>>2050745
>I literally have an economics degree
That you think this matters is the first mark against you.
>blah blah blah
All that nonsense and you're missing the important point that COST MATTERS. You can't just claim "infrastructure is a public good" and then completely ignore the economics.
HOW good is the infrastructure?
HOW much is it worth?
WHY is it important?
Financial viability is a great way to assess the importance of a given project. If you do nothing but vanity projects you're going to go bankrupt and collapse.
>The military is not a profitable organization.
Defense is not remotely exempt from market forces. But liberty is priceless and must be defended. Furthermore, plenty of military operations can be criticized as a foolish waste of resources not worth the cost.
>Governments should undertake vanity projects
OK, but how much should they actually spend on them?
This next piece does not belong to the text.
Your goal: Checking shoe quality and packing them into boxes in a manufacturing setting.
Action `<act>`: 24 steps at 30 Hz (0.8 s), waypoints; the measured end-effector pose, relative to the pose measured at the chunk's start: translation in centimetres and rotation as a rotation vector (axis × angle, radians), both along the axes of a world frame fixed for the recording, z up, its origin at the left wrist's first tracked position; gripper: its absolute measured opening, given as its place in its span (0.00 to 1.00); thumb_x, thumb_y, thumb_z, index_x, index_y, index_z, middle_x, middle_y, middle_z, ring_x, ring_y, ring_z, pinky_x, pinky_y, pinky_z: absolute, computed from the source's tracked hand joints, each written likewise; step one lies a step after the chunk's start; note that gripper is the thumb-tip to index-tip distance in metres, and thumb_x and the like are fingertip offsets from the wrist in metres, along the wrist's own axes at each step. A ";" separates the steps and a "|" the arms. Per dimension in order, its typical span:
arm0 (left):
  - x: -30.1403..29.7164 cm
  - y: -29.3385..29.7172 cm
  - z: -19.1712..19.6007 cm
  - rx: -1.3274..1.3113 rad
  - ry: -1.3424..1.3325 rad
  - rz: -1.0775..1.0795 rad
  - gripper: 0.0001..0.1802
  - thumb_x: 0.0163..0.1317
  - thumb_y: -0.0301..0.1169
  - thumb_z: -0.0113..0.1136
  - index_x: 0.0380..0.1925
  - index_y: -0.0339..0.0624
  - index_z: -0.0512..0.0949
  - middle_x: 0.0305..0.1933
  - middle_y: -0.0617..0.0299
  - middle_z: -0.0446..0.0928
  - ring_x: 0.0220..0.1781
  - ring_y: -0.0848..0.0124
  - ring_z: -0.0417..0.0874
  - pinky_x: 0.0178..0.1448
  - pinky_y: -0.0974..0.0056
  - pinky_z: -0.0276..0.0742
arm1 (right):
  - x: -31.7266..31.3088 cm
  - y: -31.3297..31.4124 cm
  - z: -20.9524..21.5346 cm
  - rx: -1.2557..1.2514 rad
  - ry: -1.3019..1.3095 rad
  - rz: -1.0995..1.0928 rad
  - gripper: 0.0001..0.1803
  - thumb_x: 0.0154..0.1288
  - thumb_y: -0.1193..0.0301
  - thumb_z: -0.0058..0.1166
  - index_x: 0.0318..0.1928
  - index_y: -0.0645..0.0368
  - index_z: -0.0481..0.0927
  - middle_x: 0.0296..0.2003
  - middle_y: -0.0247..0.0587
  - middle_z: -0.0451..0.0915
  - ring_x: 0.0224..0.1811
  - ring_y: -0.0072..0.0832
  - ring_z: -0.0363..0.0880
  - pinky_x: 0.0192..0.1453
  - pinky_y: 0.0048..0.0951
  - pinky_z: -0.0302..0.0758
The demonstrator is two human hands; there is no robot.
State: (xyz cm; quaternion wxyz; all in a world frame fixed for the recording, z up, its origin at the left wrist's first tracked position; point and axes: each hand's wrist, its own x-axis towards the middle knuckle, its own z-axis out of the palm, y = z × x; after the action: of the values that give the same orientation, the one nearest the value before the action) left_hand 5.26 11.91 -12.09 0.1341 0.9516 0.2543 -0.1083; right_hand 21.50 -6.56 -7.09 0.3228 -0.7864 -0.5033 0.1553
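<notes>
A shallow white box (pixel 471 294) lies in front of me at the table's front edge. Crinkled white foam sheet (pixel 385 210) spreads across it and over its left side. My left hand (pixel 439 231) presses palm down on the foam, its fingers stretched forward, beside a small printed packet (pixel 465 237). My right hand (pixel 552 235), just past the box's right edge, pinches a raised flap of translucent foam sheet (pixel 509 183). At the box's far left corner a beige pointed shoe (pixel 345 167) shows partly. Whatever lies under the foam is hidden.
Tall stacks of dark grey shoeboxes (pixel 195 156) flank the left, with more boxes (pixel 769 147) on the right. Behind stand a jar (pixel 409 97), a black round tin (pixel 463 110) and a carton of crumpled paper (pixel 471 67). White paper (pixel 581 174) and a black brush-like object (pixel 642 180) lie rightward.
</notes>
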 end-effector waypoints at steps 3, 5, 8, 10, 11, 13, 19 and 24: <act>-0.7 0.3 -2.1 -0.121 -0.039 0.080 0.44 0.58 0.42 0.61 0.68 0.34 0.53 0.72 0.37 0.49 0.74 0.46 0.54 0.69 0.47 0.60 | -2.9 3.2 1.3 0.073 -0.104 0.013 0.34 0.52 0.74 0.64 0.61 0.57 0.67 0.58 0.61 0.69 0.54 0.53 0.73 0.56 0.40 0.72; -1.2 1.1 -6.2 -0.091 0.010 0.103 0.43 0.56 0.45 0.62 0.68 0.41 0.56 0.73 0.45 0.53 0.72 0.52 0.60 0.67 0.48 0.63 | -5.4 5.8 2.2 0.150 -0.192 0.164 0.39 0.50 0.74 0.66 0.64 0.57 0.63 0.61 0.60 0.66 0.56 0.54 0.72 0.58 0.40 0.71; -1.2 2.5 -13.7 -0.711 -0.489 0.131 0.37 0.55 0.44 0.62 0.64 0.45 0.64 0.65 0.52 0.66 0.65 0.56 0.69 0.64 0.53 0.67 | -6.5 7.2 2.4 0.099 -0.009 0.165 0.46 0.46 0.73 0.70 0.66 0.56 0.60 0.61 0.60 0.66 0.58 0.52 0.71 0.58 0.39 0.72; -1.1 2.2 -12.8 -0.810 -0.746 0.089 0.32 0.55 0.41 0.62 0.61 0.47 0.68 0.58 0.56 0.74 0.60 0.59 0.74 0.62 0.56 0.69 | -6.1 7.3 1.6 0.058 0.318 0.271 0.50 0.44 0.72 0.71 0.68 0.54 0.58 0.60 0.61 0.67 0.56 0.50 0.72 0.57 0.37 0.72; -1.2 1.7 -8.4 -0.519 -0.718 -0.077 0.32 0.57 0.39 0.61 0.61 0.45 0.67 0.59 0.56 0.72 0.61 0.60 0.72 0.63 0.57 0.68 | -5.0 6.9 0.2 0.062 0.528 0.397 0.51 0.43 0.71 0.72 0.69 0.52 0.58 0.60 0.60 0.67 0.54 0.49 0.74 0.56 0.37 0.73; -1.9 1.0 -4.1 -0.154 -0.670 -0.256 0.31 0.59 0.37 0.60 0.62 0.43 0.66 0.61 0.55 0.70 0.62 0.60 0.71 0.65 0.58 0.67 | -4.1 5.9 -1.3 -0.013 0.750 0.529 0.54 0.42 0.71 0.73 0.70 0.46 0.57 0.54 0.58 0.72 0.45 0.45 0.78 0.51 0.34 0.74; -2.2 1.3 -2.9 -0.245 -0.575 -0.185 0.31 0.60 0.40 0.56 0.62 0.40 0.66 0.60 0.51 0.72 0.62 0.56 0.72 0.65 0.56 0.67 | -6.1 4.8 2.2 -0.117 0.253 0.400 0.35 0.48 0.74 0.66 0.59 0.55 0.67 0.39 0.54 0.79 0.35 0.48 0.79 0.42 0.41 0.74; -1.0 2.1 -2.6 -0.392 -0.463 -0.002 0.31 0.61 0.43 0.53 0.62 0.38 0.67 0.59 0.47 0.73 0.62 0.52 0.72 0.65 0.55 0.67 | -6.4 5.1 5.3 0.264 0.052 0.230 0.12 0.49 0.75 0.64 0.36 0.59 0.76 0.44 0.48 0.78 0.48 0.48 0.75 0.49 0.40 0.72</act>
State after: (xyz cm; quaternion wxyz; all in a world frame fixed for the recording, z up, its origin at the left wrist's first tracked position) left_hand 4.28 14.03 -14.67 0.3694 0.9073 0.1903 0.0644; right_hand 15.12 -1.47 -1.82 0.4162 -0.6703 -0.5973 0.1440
The answer can't be infinity, so you have to consider the financial viability of any project.
>I wouldn't call transportation infrastructure a vanity project
That all depends on the relationship between the costs and benefits. With sufficiently high costs and sufficiently limited benefits, it's a vanity project. Finding the line requires assessing the value of the benefit. IOW looking at the MARKET FORCES. Expensive roads typically pay for themselves through economic output. Cheap roads are cheap and the bar is lower.
If a transit enterprise is not going to be profitable, you have to assess the subsidy and the opportunity cost of spending to maintain a service people don't use. The threshold is not infinite.
>moon landing
Was a cold war military posturing project.
NASA's funding was massively reduced when the cold war ended.
The next space revolution came from SpaceX, a company very focused on market efficiency (even if their cash cow is still primarily government contracts).